**Your instructions**
Verbatim transcription of the listing is needed.

**Exercise data**
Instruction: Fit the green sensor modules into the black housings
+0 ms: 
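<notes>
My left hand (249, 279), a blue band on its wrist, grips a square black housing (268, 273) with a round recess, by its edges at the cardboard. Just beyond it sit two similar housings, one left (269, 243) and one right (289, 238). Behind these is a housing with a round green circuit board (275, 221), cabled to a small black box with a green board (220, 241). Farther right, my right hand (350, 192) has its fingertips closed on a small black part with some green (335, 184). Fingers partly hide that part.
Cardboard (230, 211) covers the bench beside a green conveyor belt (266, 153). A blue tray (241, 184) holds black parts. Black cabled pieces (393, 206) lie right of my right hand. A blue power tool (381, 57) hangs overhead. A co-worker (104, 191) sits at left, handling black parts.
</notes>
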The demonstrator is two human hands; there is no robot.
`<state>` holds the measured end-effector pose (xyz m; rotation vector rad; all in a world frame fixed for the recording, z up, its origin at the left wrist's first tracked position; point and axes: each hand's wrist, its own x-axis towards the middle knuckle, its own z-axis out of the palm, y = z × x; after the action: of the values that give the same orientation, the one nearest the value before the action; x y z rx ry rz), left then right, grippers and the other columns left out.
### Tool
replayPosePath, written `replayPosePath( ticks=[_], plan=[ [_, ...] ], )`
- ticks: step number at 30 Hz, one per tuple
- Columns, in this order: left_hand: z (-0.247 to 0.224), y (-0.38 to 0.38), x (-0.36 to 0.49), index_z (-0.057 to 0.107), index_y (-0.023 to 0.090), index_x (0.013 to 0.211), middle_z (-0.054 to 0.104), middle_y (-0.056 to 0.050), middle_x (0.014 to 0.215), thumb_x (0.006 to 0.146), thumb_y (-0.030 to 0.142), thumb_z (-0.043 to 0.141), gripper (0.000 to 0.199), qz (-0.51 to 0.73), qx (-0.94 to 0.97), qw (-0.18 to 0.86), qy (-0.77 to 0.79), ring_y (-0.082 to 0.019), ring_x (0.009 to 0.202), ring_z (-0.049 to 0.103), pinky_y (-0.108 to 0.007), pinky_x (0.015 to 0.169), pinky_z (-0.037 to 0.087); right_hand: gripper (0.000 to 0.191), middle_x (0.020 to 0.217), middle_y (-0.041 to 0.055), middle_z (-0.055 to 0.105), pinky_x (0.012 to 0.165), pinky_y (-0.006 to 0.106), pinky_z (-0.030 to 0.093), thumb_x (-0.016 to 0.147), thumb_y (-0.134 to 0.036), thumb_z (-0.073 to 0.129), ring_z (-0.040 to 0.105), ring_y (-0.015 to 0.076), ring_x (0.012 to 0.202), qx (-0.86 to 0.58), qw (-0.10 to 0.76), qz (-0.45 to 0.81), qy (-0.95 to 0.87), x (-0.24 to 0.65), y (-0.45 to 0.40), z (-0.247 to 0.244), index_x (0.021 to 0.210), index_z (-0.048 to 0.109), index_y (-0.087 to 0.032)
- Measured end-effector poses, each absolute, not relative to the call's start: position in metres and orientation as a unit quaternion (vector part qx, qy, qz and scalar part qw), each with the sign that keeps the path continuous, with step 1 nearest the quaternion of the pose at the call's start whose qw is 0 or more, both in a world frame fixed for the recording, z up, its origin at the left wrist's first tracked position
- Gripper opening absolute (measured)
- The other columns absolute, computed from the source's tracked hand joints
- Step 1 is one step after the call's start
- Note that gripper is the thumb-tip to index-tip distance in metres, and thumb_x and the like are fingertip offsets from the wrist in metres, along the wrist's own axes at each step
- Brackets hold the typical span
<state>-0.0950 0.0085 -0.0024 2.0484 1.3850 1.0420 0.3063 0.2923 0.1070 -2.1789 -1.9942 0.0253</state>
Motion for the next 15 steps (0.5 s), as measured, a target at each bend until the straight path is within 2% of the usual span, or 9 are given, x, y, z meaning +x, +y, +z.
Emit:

**Completed exercise**
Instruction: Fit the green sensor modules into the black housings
+0 ms: 
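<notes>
My left hand (249, 279), a blue band on its wrist, grips a square black housing (268, 273) with a round recess, by its edges at the cardboard. Just beyond it sit two similar housings, one left (269, 243) and one right (289, 238). Behind these is a housing with a round green circuit board (275, 221), cabled to a small black box with a green board (220, 241). Farther right, my right hand (350, 192) has its fingertips closed on a small black part with some green (335, 184). Fingers partly hide that part.
Cardboard (230, 211) covers the bench beside a green conveyor belt (266, 153). A blue tray (241, 184) holds black parts. Black cabled pieces (393, 206) lie right of my right hand. A blue power tool (381, 57) hangs overhead. A co-worker (104, 191) sits at left, handling black parts.
</notes>
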The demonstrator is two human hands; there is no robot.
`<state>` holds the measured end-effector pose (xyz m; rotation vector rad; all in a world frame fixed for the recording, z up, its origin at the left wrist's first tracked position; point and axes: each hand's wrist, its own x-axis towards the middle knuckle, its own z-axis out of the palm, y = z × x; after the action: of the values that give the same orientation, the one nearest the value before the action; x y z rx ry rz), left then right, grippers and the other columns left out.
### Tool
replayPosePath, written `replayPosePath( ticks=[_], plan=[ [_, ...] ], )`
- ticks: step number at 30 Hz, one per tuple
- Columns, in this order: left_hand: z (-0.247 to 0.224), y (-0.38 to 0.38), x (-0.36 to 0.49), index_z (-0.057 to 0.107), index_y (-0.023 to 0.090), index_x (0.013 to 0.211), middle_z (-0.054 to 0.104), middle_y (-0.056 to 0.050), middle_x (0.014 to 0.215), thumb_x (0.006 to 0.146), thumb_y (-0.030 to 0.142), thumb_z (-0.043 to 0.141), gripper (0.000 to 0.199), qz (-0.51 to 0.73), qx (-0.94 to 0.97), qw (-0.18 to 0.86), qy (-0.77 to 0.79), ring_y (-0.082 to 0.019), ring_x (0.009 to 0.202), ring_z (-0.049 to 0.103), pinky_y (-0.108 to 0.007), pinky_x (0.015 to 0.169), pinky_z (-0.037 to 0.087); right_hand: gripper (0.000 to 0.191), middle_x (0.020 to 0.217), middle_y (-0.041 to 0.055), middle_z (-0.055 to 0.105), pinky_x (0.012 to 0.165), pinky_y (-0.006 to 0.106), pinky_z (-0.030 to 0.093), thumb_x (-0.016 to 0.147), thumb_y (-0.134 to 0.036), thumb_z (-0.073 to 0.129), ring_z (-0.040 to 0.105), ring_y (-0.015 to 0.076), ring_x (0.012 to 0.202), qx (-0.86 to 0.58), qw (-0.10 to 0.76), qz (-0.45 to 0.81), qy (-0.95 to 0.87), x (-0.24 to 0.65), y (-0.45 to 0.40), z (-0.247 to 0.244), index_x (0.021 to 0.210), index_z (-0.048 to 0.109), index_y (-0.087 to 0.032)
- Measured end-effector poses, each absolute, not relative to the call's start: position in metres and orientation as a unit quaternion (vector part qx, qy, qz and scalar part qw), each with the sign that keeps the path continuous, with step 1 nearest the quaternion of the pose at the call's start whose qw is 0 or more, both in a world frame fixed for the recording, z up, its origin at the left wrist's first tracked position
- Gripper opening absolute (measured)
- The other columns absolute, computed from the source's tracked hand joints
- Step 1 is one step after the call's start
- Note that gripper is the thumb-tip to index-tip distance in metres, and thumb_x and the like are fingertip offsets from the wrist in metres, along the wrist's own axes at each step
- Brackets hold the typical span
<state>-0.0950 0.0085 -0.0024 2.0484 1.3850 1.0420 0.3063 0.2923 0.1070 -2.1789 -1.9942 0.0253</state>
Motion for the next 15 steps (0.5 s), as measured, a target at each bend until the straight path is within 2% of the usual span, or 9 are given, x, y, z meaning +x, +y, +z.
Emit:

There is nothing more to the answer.